Form 424B5 - Prospectus [Rule 424(b)(5)]
22 Enero 2025 - 11:36AM
Edgar (US Regulatory)
Filed Pursuant to Rule 424(b)(5)
Registration Statement No. 333-279521
Prospectus Supplement
(To Prospectus dated May 28, 2024)
Up to $139,327,348
Ordinary Shares
This prospectus supplement amends and supplements
the prospectus supplement dated December 17, 2024 and accompanying prospectus dated May 28, 2024 (collectively the “ELOC Prospectus”)
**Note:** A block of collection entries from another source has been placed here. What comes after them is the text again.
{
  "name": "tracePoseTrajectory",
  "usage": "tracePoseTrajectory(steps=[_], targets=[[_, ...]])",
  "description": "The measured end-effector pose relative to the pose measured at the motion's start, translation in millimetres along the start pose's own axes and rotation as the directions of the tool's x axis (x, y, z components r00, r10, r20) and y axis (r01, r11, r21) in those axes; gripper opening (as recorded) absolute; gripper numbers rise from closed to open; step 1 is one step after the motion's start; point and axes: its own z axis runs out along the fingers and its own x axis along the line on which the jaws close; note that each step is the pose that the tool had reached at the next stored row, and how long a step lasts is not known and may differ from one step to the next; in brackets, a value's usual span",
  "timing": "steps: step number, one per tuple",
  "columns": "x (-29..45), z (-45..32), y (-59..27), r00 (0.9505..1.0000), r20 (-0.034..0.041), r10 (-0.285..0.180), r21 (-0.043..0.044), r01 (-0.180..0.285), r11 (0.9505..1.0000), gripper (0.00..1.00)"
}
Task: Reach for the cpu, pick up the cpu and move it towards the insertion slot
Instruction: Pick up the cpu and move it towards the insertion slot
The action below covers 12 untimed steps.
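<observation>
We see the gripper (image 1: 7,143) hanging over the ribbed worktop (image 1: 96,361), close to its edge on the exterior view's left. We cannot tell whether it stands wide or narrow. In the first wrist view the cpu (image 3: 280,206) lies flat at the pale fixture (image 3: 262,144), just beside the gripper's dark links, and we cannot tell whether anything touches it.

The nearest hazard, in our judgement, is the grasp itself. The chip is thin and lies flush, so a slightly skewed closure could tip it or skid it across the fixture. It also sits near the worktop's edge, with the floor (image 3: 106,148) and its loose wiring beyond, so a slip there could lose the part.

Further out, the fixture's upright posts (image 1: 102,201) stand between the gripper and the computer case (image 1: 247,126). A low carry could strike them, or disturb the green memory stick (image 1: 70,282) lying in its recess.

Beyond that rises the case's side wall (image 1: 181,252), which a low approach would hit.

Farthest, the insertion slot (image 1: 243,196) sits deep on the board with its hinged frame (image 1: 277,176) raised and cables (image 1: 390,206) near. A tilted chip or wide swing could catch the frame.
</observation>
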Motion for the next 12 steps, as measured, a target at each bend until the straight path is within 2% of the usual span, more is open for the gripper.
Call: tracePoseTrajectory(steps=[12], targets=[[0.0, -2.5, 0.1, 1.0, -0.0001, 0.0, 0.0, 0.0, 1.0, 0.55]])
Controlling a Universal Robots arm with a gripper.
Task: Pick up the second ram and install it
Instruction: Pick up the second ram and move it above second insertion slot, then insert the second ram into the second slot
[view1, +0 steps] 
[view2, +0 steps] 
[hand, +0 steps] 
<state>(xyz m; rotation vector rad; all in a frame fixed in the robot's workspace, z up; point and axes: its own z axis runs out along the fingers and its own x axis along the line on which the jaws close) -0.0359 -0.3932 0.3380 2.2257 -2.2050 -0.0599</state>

relating to (i) the issuance and sale of our ordinary shares, no par value per share (the “Purchase Shares”), to Alumni
Capital LP (“Alumni Capital”) upon the satisfaction of certain conditions set forth in the Purchase Agreement (the
“Purchase Agreement”) dated August 1, 2024, between us and Alumni Capital and amended by a Modification Agreement
dated as of September 27, 2024 and the Amended Modification Agreement dated as of January 13, 2025, at a purchase price per share calculated
under the Purchase Agreement and (ii) a three-year ordinary share purchase warrant issued on August 1, 2024 (the “Commitment
Warrant”) to purchase ordinary shares (the “Warrant Shares” and together with the Purchase Shares, the “Offered
Shares”) pursuant to the Commitment Warrant at an exercise price determined by a formula that is described under “Alumni
Capital Transaction.”
We are filing the Prospectus Supplement to amend the
ELOC Prospectus to update (i) the maximum amount of our ordinary shares that may be sold to Alumni Capital under the ELOC Prospectus and
Purchase Agreement from $20,077,348 to $120,077,348; (ii) the maximum amount of Warrant Share that may be issued and sold to Alumni Capital
under the ELOC Prospectus and Commitment Warrant from $6,000,000 to $19,250,000; (iii) the definition “Purchase Price”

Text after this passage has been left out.